◆ ASSIGNED TASK ◆
As the answer, give every line of the records that includes the word "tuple".

(Stored dataset items)
####

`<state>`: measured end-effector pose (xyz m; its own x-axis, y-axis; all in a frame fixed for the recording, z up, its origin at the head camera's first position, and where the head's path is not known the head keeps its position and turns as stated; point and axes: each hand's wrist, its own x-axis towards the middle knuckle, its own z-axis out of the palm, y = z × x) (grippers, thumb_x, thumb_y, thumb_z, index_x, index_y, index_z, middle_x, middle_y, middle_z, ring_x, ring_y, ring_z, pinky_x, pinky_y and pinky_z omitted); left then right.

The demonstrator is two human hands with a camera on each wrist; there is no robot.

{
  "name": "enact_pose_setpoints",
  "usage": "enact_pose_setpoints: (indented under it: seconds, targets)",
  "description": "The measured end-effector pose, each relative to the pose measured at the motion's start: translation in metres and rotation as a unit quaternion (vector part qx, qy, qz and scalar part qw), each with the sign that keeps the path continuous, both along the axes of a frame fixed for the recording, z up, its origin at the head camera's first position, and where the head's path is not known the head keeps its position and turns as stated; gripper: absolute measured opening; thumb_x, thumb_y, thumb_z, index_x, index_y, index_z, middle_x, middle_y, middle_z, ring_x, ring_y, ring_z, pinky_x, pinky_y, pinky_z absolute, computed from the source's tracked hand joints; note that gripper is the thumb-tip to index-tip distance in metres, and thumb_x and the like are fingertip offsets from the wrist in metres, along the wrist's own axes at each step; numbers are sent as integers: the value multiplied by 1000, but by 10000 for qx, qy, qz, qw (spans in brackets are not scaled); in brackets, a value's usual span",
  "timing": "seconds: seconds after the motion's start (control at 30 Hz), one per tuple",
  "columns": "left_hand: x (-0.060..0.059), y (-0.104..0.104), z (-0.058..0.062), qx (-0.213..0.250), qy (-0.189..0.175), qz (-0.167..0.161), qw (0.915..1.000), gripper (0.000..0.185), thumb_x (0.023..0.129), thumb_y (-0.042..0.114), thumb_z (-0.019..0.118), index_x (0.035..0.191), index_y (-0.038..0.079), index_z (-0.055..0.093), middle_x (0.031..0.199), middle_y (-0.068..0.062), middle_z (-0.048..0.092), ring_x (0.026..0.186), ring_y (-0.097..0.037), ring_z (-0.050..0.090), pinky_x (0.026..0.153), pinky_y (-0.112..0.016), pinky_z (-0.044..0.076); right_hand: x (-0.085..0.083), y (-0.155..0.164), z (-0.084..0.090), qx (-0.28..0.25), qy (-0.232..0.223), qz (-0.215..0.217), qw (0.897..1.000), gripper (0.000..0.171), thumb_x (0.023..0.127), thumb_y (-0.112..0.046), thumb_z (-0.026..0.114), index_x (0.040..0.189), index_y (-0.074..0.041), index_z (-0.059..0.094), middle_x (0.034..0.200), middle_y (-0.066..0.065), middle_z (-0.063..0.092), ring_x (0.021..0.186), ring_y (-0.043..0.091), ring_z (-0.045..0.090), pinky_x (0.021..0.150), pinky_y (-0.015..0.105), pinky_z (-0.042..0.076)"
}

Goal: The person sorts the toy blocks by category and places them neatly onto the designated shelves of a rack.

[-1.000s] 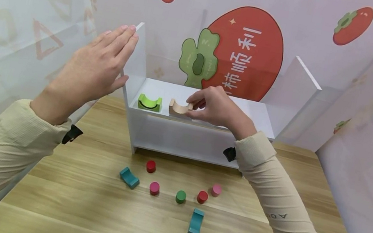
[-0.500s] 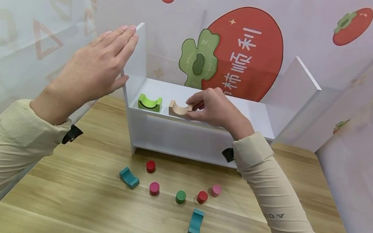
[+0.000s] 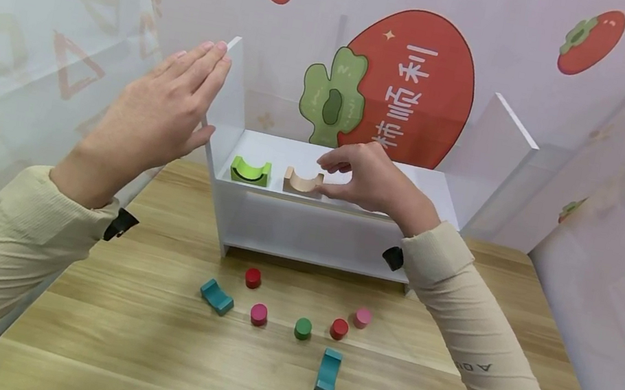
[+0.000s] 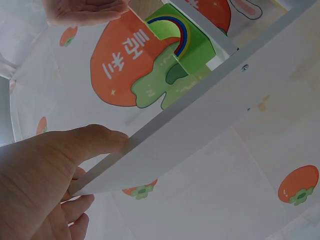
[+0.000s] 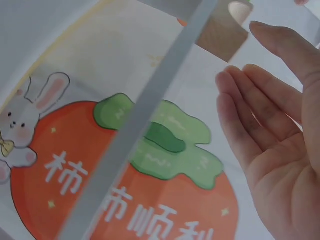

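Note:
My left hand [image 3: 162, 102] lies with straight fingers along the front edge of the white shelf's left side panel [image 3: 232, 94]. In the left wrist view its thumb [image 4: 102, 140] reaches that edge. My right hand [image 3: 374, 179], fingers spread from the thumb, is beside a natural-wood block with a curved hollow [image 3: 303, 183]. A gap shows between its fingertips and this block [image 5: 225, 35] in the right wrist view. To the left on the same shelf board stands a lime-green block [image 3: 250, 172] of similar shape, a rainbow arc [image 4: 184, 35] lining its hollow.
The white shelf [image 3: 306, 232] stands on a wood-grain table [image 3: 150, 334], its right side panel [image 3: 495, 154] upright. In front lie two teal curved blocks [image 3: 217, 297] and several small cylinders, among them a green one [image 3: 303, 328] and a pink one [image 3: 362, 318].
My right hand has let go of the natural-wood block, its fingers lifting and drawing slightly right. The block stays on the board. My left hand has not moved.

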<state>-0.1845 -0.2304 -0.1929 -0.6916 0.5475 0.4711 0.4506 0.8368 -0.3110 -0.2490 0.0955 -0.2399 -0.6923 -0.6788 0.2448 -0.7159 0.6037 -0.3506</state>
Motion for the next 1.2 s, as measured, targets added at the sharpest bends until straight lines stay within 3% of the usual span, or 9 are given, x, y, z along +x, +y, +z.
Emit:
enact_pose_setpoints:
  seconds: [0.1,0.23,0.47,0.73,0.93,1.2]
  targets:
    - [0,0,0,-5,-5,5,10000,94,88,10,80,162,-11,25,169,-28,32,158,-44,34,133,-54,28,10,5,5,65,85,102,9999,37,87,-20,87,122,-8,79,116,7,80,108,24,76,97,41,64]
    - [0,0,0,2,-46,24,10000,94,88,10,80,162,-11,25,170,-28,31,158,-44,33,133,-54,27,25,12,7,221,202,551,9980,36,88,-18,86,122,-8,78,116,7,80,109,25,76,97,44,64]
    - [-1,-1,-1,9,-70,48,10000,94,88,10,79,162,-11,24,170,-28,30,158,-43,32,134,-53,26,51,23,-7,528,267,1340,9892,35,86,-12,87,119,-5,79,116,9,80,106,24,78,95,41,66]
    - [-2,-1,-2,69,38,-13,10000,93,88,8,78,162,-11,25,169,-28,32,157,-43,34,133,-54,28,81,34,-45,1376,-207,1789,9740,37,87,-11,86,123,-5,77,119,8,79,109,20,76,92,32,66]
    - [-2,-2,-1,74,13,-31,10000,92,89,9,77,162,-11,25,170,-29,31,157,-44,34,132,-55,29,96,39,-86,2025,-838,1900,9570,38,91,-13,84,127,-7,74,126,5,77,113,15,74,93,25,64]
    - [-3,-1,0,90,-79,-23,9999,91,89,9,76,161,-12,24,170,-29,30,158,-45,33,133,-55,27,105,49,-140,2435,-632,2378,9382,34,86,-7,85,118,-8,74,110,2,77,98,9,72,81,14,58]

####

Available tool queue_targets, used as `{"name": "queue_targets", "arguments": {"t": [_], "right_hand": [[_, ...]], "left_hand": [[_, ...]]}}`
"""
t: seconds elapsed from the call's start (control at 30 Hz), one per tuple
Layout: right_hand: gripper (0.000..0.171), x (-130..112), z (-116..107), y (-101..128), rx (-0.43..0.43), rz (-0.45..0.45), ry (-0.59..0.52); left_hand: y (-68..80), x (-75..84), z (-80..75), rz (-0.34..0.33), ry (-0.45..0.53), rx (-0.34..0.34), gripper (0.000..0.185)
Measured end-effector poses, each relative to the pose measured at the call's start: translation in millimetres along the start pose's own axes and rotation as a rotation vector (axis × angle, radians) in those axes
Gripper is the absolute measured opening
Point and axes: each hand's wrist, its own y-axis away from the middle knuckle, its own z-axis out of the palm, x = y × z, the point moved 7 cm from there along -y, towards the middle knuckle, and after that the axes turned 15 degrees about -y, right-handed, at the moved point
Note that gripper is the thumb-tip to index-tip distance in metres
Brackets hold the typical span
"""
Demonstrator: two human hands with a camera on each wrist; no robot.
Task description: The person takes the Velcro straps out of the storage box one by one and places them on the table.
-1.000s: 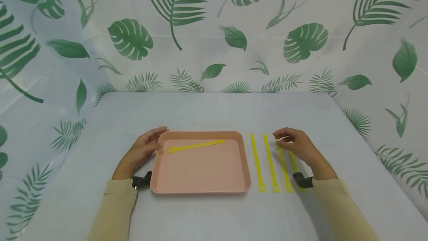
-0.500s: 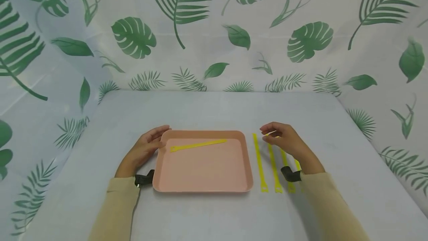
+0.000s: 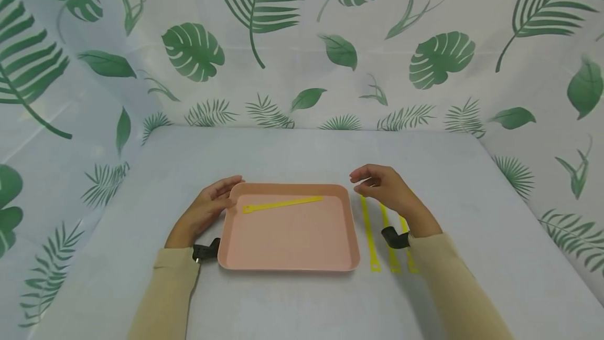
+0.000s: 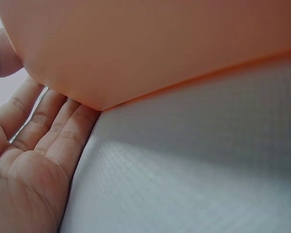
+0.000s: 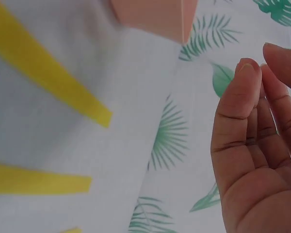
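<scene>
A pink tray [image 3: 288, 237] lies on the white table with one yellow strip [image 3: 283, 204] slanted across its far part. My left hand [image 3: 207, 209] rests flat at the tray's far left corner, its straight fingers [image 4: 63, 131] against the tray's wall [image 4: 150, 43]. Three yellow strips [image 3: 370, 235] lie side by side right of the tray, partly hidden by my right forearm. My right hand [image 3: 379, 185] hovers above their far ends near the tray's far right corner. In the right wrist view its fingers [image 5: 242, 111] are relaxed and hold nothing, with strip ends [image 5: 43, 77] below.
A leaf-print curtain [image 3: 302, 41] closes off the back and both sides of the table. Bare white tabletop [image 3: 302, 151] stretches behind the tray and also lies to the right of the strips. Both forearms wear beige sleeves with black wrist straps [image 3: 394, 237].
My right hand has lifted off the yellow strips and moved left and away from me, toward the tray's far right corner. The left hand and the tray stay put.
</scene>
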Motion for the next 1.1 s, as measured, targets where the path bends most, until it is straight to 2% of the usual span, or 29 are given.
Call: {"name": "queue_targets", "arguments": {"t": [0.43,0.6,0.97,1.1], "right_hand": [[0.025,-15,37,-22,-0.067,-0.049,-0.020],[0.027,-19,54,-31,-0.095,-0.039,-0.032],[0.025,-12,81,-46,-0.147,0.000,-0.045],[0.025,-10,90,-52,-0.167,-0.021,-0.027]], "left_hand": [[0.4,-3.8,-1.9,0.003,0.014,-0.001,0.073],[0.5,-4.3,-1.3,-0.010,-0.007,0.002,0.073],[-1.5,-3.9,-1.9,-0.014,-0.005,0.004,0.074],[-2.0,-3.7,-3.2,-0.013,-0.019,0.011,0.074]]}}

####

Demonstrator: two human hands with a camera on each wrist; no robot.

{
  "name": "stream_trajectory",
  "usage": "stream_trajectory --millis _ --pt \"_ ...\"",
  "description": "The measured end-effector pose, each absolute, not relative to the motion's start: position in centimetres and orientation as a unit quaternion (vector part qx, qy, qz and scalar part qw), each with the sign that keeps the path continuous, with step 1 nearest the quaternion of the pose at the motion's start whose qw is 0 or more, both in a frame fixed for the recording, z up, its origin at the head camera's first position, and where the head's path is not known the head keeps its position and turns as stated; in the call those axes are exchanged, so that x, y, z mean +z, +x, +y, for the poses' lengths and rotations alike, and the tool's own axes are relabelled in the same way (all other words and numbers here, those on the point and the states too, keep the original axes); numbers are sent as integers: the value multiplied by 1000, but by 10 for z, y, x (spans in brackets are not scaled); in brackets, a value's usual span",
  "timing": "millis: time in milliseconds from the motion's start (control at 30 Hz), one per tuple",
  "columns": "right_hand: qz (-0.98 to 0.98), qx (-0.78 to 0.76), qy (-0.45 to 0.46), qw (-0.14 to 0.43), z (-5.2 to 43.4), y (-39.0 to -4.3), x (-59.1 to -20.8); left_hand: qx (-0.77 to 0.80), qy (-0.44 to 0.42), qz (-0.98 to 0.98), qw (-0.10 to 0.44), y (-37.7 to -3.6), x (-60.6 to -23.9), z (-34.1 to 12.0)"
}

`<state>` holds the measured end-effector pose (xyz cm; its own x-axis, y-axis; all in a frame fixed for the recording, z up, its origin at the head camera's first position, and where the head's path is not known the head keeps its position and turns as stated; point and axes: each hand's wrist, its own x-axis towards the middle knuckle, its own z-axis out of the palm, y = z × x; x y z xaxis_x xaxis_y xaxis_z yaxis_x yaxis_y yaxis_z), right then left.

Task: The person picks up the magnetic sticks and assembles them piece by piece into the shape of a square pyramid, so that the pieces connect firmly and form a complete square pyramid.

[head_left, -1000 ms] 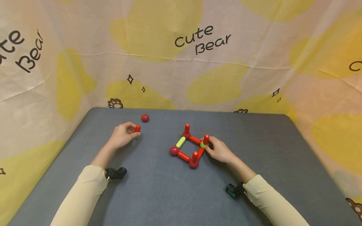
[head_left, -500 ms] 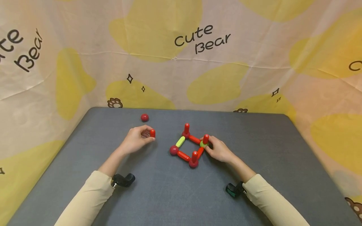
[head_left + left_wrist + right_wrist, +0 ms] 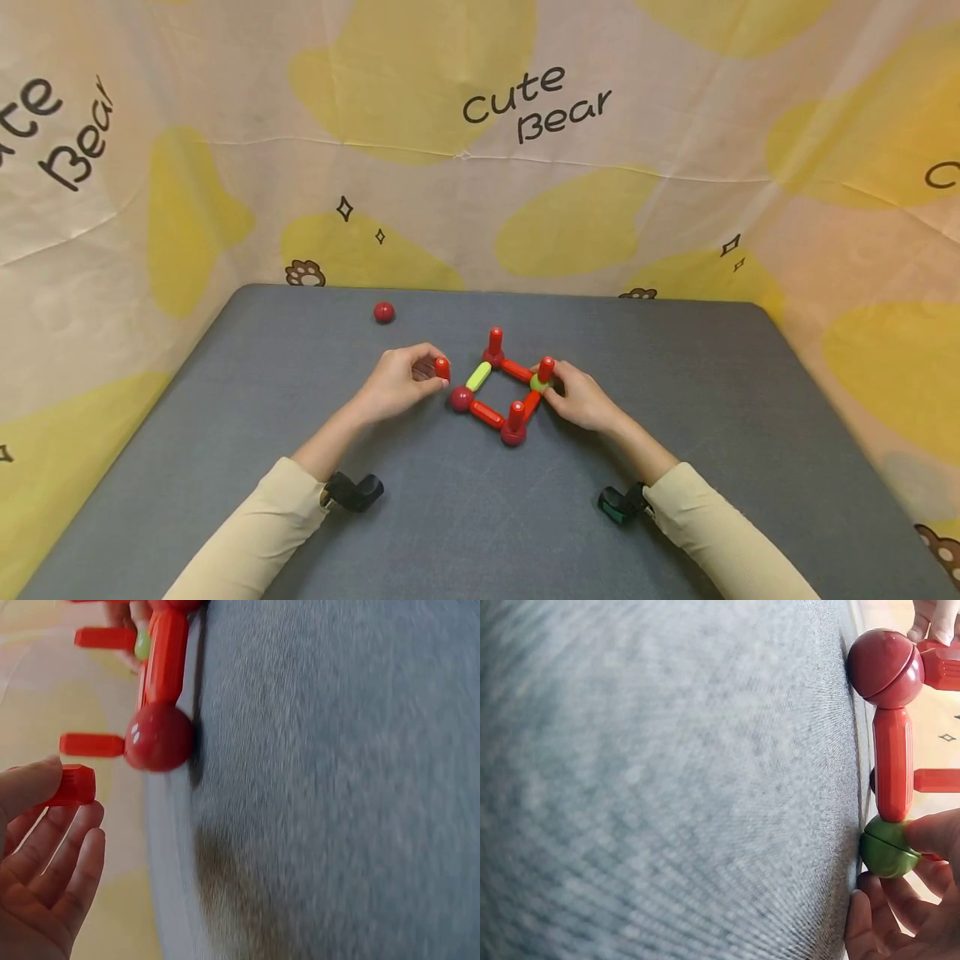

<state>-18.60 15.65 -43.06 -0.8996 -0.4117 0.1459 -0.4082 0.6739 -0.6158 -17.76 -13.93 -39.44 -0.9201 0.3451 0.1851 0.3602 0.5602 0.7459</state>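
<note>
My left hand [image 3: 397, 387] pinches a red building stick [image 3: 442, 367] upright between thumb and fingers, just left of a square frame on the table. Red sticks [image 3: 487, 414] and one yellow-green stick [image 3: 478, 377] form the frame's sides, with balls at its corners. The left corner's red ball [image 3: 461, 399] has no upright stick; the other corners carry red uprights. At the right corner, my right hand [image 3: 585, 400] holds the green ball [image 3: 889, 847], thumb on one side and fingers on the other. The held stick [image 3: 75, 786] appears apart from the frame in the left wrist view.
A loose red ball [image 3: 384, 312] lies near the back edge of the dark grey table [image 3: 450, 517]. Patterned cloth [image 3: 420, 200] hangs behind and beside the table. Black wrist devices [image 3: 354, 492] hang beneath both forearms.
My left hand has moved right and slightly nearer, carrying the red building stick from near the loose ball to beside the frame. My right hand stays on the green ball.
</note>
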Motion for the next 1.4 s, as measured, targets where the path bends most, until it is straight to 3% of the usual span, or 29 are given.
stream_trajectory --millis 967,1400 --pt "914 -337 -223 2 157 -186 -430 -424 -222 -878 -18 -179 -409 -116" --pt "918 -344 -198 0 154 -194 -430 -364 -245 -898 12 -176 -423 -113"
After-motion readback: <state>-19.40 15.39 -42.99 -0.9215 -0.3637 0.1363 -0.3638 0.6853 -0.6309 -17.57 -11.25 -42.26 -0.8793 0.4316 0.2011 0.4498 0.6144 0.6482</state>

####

◆ OUTPUT FOR THIS EXERCISE ◆
  "timing": "seconds: seconds after the motion's start (control at 30 Hz), one per tuple",
t: seconds elapsed from the call's start (control at 30 Hz), one per tuple
  "timing": "millis: time in milliseconds from the motion's start (control at 30 Hz), one per tuple",

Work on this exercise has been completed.